The drinks, which hit the off-trade in April, come in flavours of Ginger & Lemon or Raspberry and are a blend of British sparkling spring water, Cawston’s pressed juice and natural extracts. They have just 10 calories a can.

Managing director Steve Kearns says: “We know shoppers are looking for drinks with low calories and less sugar without scrimping on flavour. They are also wary of artificial sweeteners.

“They want sustainably-sourced ingredients and recyclable packaging, all at a competitive price point. Cawston Dry is perfectly positioned to deliver on all fronts. It feels like a positive turning point in our sector that people are now demanding better-quality soft drinks and we are proud to be leading the charge in creating them.”

Something & Nothing makes seltzers using only natural ingredients that are low in calories. It uses grape juice and lemon juice to flavour the water-based drinks, then adds other ingredients to make flavours of Cucumber, Yuzu and Hibiscus & Rose.

While these are soft drinks, like other newcomers in the premium soft drinks sector they also straddle the mixers market as they have been designed to pair with premium spirits.

The producer says the Miranda nightclub in London’s Ace Hotel serves its Cucumber Seltzer with mezcal while The Gun in Hackney has a cocktail called Pink Lady, which pairs its Yuzu Seltzer with tequila and pink grapefruit.

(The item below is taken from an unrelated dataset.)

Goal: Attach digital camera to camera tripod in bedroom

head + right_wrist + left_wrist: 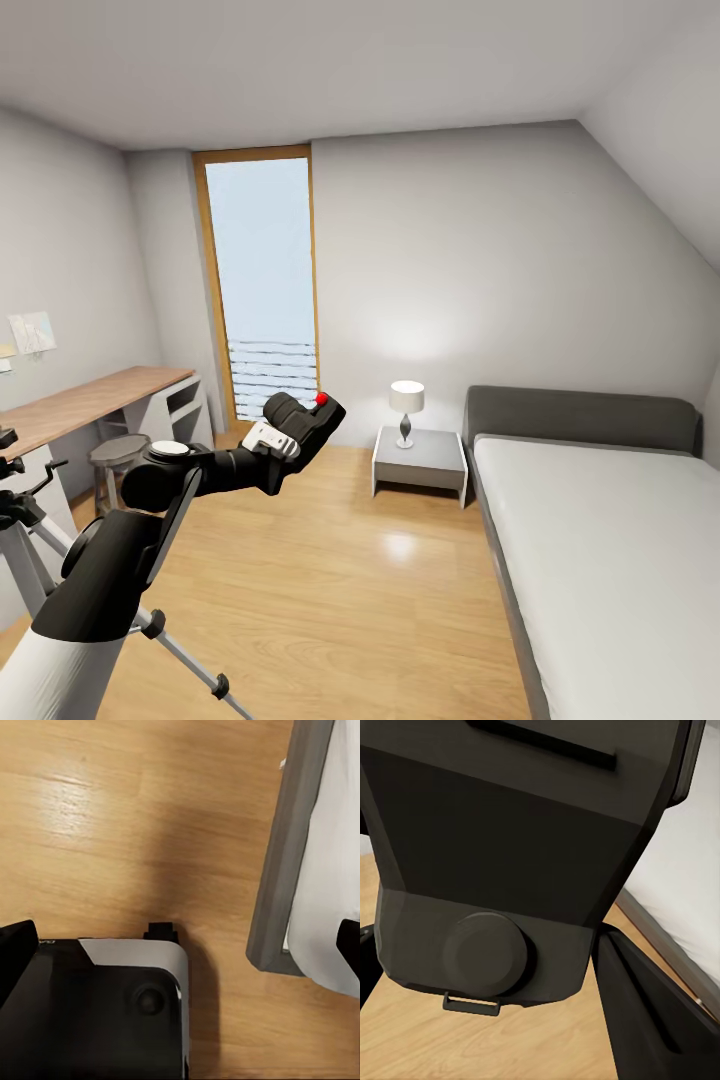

Something & Nothing was created to connect with the “modern contradiction” of people striving for a healthy lifestyle who still want to enjoy social times with friends as well as the odd drink.

Co-founder Rupert Pugsley says: “You can drink a can post-yoga, on the sofa while you watch Netflix, or mixed with mezcal at a bar with friends. We don’t pass any judgment, we just know this is the way most people live their lives. We happen to make a delicious drink from good stuff that works in many scenarios.”

In the off-trade the brand has listings with Selfridges, Whole Foods, Sourced Market and independent stores.

When it comes to bottled water – still or sparkling – there are producers currently looking at how to circumnavigate the issue of single-use plastic, of which the category is one of the biggest offenders. Water is already increasingly appearing in cartons and cans. Sodastream recently launched a range of organic, vegan and gluten-free syrups in partnership with Soda Press to complement its Fruit Drops range.

A spokesperson says: “Both can be used, separately or in combination, to add a pop of flavour to your fizzy water or to whip up mocktails and cocktails in no time. “The most prevalent concern at the moment is, of course, the plastic waste involved in consuming sparkling water-based drinks, but that’s where your Sodastream machine steps in. Each one of our bottles will help you save 1,282 plastic cans and bottles, so you can enjoy the fizz guilt-free.”

Perfectly Clear will reveal a refreshed brand identity in September. Its zero-sugar drinks are made with water from its own natural spring.